> [GIVEN DATA]:
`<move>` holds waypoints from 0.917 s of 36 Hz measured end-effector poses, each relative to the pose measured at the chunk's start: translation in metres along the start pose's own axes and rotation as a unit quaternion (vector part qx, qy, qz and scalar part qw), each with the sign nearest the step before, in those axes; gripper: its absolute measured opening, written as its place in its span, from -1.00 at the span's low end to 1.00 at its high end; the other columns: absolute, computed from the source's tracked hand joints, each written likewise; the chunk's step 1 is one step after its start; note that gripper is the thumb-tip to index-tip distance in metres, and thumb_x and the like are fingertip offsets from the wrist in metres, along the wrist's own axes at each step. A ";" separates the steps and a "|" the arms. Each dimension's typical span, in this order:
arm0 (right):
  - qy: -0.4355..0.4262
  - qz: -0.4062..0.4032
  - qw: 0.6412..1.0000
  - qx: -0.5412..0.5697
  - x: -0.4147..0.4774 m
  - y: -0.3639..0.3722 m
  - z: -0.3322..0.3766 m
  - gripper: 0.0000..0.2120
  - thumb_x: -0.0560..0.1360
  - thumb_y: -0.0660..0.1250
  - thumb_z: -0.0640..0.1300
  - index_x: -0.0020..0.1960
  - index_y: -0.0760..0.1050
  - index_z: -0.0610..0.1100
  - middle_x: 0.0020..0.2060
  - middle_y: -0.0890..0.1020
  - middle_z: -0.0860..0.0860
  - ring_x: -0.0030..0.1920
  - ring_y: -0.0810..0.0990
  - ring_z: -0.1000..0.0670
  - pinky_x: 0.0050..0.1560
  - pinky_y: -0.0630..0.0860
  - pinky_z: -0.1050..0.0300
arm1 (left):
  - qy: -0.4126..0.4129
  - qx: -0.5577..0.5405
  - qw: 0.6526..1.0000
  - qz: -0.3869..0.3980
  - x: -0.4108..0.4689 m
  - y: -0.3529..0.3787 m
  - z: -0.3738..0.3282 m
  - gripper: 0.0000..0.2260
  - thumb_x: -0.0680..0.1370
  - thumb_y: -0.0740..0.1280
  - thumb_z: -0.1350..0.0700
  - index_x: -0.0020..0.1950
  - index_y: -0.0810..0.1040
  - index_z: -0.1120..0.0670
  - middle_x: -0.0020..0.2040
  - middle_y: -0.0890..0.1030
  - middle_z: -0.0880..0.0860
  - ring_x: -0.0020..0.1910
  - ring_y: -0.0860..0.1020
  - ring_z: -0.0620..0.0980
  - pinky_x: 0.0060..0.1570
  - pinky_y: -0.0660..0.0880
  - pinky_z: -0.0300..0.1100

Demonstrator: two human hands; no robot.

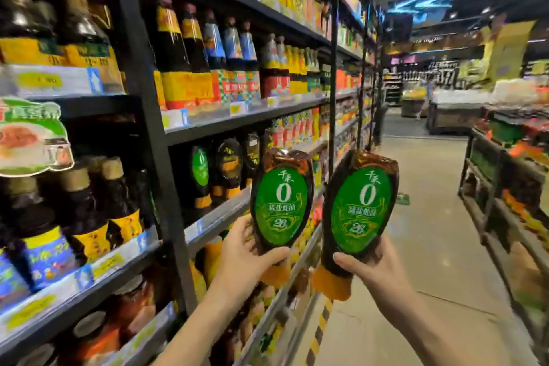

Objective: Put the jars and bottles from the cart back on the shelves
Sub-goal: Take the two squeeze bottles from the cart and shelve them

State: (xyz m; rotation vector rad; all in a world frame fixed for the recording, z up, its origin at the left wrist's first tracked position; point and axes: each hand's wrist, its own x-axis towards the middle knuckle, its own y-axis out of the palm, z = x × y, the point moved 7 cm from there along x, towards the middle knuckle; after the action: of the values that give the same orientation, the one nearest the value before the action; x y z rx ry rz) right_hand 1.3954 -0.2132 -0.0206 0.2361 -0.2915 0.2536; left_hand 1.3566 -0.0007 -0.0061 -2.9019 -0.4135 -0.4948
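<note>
Two matching squeeze bottles up in the air in front of the shelving, cap end down, one per hand. Left hand (pixel 246 258) wrapped round the narrow lower part of the left bottle (pixel 280 205), grip closed on it with the thumb across the front below the green oval label. Right hand (pixel 371 270) the same on the right bottle (pixel 361 211), grip closed near the orange cap (pixel 331 284), which points toward the floor. Both bottles dark and full, tilted slightly away from each other at the top, near one another but apart. Just behind the left bottle, on the middle shelf (pixel 217 218), a row of similar dark bottles (pixel 228 169) with oval labels, one of them green like the pair in hand; probably the destination, judged from the matching label. Neither bottle on a shelf yet, both clear of the shelf edge. No cart in view, so no telling how many jars and bottles remain in it. Shelves above and below already packed with sauce bottles and jars, though which of these came from the cart cannot be told. Task somewhere in its middle at best: this pair carried to the right bay, placing not yet done, remainder unknown.
</note>
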 end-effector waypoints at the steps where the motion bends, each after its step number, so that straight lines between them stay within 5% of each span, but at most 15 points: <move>1: 0.003 0.008 1.000 0.005 0.014 0.000 -0.006 -0.07 -0.13 0.68 0.05 0.18 0.44 -0.08 0.02 0.68 0.05 0.04 0.65 0.07 -0.12 0.57 0.31 | 0.004 0.008 1.000 -0.012 0.010 -0.001 0.003 -0.44 0.21 0.58 0.14 0.11 0.44 -0.12 0.12 0.58 -0.11 0.11 0.57 -0.16 0.01 0.52 -0.30; 5: 0.010 0.046 0.999 -0.004 0.069 0.008 -0.025 -0.08 -0.17 0.67 0.12 0.14 0.46 -0.02 0.00 0.69 0.07 0.03 0.65 0.06 -0.12 0.58 0.30 | 0.031 0.051 0.997 -0.058 0.050 -0.012 0.014 -0.44 0.27 0.57 0.19 0.14 0.43 -0.13 0.12 0.58 -0.10 0.12 0.57 -0.18 0.07 0.54 -0.24; 10: 0.016 0.096 0.995 -0.016 0.133 0.025 -0.058 -0.35 0.06 0.63 -0.01 0.10 0.48 0.06 -0.05 0.68 0.22 -0.02 0.64 0.20 -0.11 0.54 0.30 | 0.071 0.106 0.985 -0.120 0.094 -0.032 0.025 -0.44 0.28 0.56 0.26 0.13 0.41 -0.13 0.09 0.58 -0.15 0.02 0.56 -0.35 -0.07 0.49 -0.46; 17: 0.026 0.141 0.989 -0.021 0.233 0.065 -0.098 -0.10 -0.18 0.64 0.21 0.10 0.49 -0.01 -0.05 0.70 0.14 -0.03 0.66 0.14 -0.17 0.56 0.35 | 0.082 0.182 0.956 -0.215 0.158 -0.073 0.050 -0.34 0.27 0.57 0.03 0.29 0.37 -0.04 0.16 0.57 -0.10 0.17 0.54 -0.15 0.16 0.52 -0.04; 20: 0.023 0.175 0.984 -0.009 0.265 0.086 -0.105 -0.32 0.03 0.61 0.04 0.11 0.48 0.03 -0.05 0.69 0.14 -0.04 0.65 0.19 -0.17 0.56 0.31 | 0.086 0.219 0.936 -0.263 0.176 -0.091 0.057 -0.38 0.25 0.56 -0.06 0.23 0.36 -0.13 0.10 0.56 -0.21 0.12 0.56 -0.17 0.11 0.55 -0.06; 23: 0.020 0.200 0.980 -0.009 0.290 0.103 -0.116 -0.40 0.08 0.54 -0.13 0.10 0.48 0.00 -0.10 0.69 0.17 -0.09 0.65 0.23 -0.22 0.56 0.36 | 0.079 0.254 0.920 -0.289 0.189 -0.107 0.069 -0.36 0.27 0.57 0.08 0.22 0.33 -0.15 0.07 0.51 -0.25 0.12 0.55 -0.14 0.13 0.54 -0.06; 26: 0.025 0.222 0.975 0.000 0.307 0.119 -0.127 -0.44 0.12 0.55 -0.19 0.10 0.49 -0.04 -0.12 0.70 0.19 -0.08 0.66 0.20 -0.21 0.56 0.37 | 0.068 0.290 0.903 -0.309 0.193 -0.119 0.079 -0.36 0.28 0.57 0.10 0.12 0.27 -0.34 0.04 0.49 -0.31 0.08 0.53 -0.26 0.09 0.50 -0.30; 30: 0.022 0.255 0.967 0.019 0.324 0.142 -0.139 -0.24 -0.02 0.67 0.07 0.11 0.50 -0.09 -0.05 0.70 0.10 -0.02 0.67 0.10 -0.07 0.61 0.23 | 0.041 0.325 0.884 -0.334 0.190 -0.131 0.092 -0.36 0.28 0.57 0.09 0.08 0.25 -0.35 -0.01 0.49 -0.31 0.04 0.52 -0.28 0.00 0.39 -0.57; 33: 0.022 0.283 0.958 0.031 0.336 0.160 -0.147 -0.20 -0.07 0.66 0.11 0.11 0.50 -0.07 -0.07 0.70 0.13 -0.05 0.67 0.13 -0.15 0.58 0.31 | 0.019 0.337 0.875 -0.346 0.185 -0.139 0.101 -0.37 0.28 0.57 0.08 0.10 0.26 -0.33 0.02 0.52 -0.25 0.07 0.55 -0.23 0.10 0.50 -0.31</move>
State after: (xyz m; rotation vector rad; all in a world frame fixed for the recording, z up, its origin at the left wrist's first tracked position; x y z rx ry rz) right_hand 1.6994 0.0469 -0.0222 0.2043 -0.3022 0.8362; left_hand 1.5132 0.1974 -0.0191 -2.0022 -1.3286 -0.3795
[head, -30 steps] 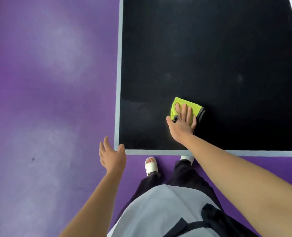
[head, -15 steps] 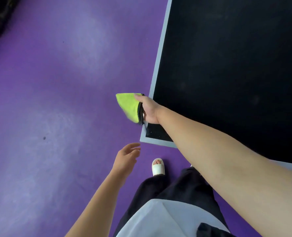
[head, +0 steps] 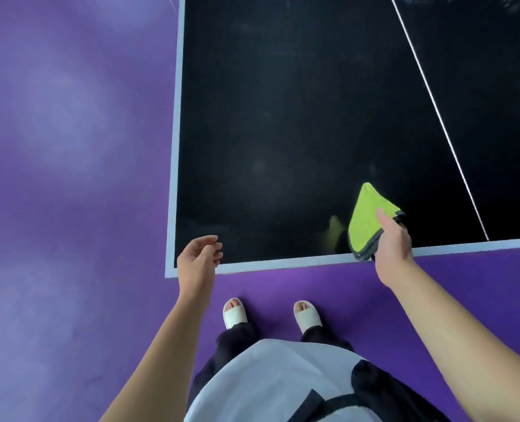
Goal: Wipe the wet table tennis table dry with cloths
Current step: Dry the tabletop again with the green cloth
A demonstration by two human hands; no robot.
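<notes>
Head view: the black tabletop (head: 283, 102) fills the upper middle and upper right of the frame, its near left corner at centre left; a pale border (head: 178, 132) runs up its left side and along its near edge; a thin white centre line (head: 435, 102) slants from the top right down to the near edge at the right. The cloth (head: 367, 219), lime green with a grey hem, sits at the lower right of the tabletop, just above the near edge and left of the centre line; it is folded to a point that aims up the frame, and its grey lower corner overlaps the border. The right hand (head: 392, 245) grips the cloth from the right, thumb laid across the green top; the other fingers are hidden under the cloth; whether the cloth touches the tabletop or is held just above it, I cannot tell. A faint yellowish reflection (head: 335, 233) shows on the tabletop just left of the cloth. The left hand (head: 198, 257) hangs over the near left corner, well apart from the cloth, fingers (head: 214, 248) loosely curled and holding nothing. Purple floor (head: 70, 147) takes the left of the frame and the strip below the tabletop; there stand two feet in white sandals (head: 235, 313), with dark trousers (head: 228, 345) and a pale shirt (head: 268, 382) at the bottom middle.
</notes>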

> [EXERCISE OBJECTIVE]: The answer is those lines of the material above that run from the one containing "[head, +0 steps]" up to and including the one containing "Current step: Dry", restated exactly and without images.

> [ANSWER TO THIS PROBLEM]:
[head, +0 steps] 
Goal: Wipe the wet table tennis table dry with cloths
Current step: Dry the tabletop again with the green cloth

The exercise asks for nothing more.